- [Exercise goal] Without the images, set down each entry exactly.

Records drawn from a dataset
************

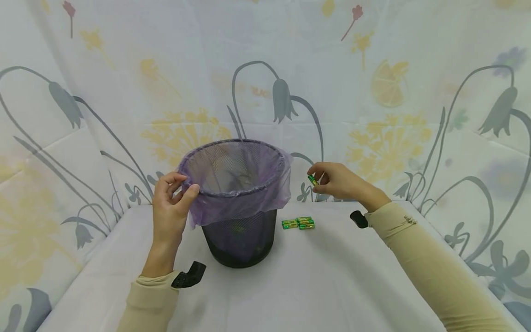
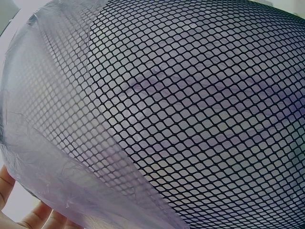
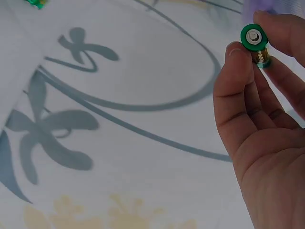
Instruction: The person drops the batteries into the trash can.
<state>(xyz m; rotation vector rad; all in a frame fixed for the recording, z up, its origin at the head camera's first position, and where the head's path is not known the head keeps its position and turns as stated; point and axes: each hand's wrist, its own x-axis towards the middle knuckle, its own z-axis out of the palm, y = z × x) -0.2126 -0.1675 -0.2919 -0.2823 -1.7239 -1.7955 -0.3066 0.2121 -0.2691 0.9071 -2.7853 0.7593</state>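
Observation:
A black mesh wastebasket stands upright on the white-covered table, lined with a thin purple bag folded over its rim. My left hand pinches the bag-covered rim at the near left, thumb and fingers on either side; in the left wrist view its fingers show at the bag's edge. To the right of the basket, about rim height, my right hand pinches a small green-and-gold battery between thumb and fingertips. Through the mesh a faint green patch shows low in the basket.
Several green-and-gold batteries lie grouped on the table just right of the basket. A white flower-printed cloth hangs behind and along both sides. Each wrist carries a black camera mount.

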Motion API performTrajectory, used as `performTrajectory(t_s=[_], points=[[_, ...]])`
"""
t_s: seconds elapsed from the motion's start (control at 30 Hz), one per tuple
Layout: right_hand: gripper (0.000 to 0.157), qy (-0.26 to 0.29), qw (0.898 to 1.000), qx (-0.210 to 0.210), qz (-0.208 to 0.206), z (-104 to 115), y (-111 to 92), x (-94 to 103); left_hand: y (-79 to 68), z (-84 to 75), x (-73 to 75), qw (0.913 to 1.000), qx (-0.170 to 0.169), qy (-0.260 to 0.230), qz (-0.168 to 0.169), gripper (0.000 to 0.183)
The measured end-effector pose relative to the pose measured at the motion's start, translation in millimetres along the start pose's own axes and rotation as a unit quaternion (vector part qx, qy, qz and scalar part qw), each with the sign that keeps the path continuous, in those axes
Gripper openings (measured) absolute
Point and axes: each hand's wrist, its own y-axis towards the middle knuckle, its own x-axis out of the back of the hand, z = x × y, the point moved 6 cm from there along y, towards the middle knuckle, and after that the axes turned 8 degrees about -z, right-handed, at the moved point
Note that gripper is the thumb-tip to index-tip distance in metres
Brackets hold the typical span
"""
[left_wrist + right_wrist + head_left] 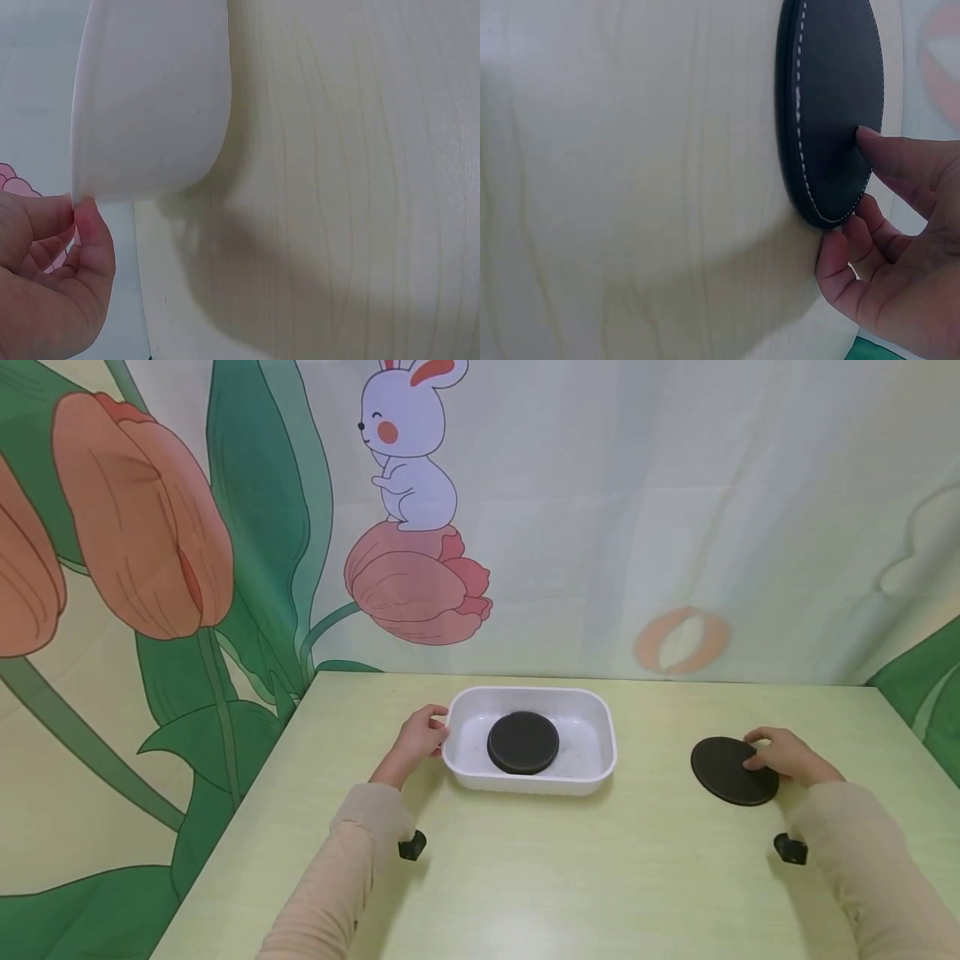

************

- [Result of this exercise]
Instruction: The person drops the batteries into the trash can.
<state>(xyz m; rotation vector rad; all in a frame fixed for the recording, z up, its origin at the head camera's first position, and where the head's path is not known the head keeps its position and turns as stated; point and axes: each hand's wrist, its own x-axis towards the middle knuckle, its own z-axis out of the palm, y = z × x) -0.2126 -0.1675 -0.2919 -0.2823 -1.7239 -1.7955 -0.3066 0.2121 -0.2691 0.9071 -2.7853 0.7593</state>
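Observation:
A black mesh wastebasket stands upright on the white-covered table, lined with a thin purple bag folded over its rim. My left hand pinches the bag-covered rim at the near left, thumb and fingers on either side; in the left wrist view its fingers show at the bag's edge. To the right of the basket, about rim height, my right hand pinches a small green-and-gold battery between thumb and fingertips. Through the mesh a faint green patch shows low in the basket.
Several green-and-gold batteries lie grouped on the table just right of the basket. A white flower-printed cloth hangs behind and along both sides. Each wrist carries a black camera mount.
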
Motion API performTrajectory, used as `performTrajectory(t_s=[_], points=[[_, ...]])`
"""
t_s: seconds elapsed from the motion's start (control at 30 Hz), one per tuple
Layout: right_hand: gripper (0.000 to 0.157), qy (-0.26 to 0.29), qw (0.898 to 1.000), qx (-0.210 to 0.210), qz (-0.208 to 0.206), z (-104 to 115), y (-111 to 92), x (-94 to 103); left_hand: y (-79 to 68), z (-84 to 75), x (-73 to 75), qw (0.913 to 1.000), qx (-0.170 to 0.169), qy (-0.260 to 0.230), qz (-0.168 to 0.169), gripper (0.000 to 0.183)
The measured end-effector pose relative to the pose measured at the motion's start, translation in millimetres along the start pose's own axes and rotation as a unit quaternion (vector part qx, qy, qz and scalar part qw), each with the sign that keeps the path continuous, in those axes
Gripper openings (measured) absolute
Point and axes: each hand's wrist, its own y-axis towards the middle knuckle, its own x-axis out of the back of the hand, z = x × y, the point moved 6 cm from there along y, towards the middle knuckle, and after that the axes turned 8 degrees about -z, right-handed, at the moved point
Note that gripper is the thumb-tip to index-tip distance in metres
Brackets hold the typical span
"""
[left_wrist + right_wrist + head_left] 

There's nothing more to this exercise.